Configuring event streaming to Splunk

Configuring event streaming to Splunk

When creating a Splunk configuration, you will be asked for the following information:

FieldDescription
NameA name for your Splunk configuration.
DescriptionA brief description.
URLThe HTTP Event Collector (HEC) endpoint in Splunk (for example, https://<your-splunk-host>/services/collector/event).
HEC tokenYour Splunk HEC token used for authentication.
Source(Optional) Sets the source field in Splunk.
Index(Optional) Sets the index in Splunk where events will be stored.

Data streaming options

  • Enable audit log streaming
    Sends the entire audit log to Splunk. Certain policy changes (for example, Branding policy, Notification policy, Lifecycle event hooks) will have empty request and response fields.
  • Enable account event streaming
    Sends customer-centric events (for example, login attempts, password changes) to Splunk.
    • Limited to the basic information available in the header of an account event. This means that only high-level details are forwarded—such as the customer’s identity, the timestamp of the action, and labels indicating success or failure. The detailed steps (for example, identification started, MFA selection started) are not included by default.
    • If additional account information is required, you can enable native claims.

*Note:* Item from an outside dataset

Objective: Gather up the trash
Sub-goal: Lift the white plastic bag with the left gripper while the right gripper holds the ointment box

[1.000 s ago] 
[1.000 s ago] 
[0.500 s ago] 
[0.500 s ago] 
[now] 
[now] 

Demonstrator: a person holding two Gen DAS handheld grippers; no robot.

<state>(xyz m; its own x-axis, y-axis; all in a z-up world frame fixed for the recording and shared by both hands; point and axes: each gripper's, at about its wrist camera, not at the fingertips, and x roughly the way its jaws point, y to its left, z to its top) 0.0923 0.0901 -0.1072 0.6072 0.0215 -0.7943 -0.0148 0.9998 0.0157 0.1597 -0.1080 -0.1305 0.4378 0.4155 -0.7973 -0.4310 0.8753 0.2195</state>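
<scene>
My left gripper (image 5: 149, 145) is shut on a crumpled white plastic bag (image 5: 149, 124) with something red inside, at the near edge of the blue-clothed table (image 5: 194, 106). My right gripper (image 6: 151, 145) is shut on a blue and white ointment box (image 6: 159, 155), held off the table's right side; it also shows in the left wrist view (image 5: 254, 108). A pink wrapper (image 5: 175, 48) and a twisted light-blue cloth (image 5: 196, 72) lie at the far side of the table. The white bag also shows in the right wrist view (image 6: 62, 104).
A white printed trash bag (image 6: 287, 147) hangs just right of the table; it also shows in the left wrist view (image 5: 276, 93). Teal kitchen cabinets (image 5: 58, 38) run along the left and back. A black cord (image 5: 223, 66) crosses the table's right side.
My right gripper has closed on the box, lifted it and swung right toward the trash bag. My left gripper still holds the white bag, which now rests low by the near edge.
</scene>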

These native claims are selected via a UI field that lists all native claims available in your instance and included in the event payload when enabled.

Splunk event format

Strivacity sends events to Splunk in JSON format compatible with the Splunk HTTP Event Collector. A typical JSON payload looks like this:

{
  "time": 1638316800,
  "host": "my-strivacity-domain.com",
  "source": "strivacity",
  "sourcetype": "json",
  "index": "main",
  "event": {
    // Account event or audit log data goes here
  }
}
  • time: The UNIX timestamp of the event.
  • host: Your Strivacity instance domain.
  • source: Optional field you can configure; can also be set in Splunk.
  • sourcetype: json.
  • index: An optional index name (can also be configured in Splunk).
  • event: Contains the actual event data from Strivacity, including customer details (excluding any actions that are not relevant for streaming).

Once saved, Strivacity will begin sending events to your Splunk instance. You can then use Splunk to monitor, search, and create dashboards based on these events.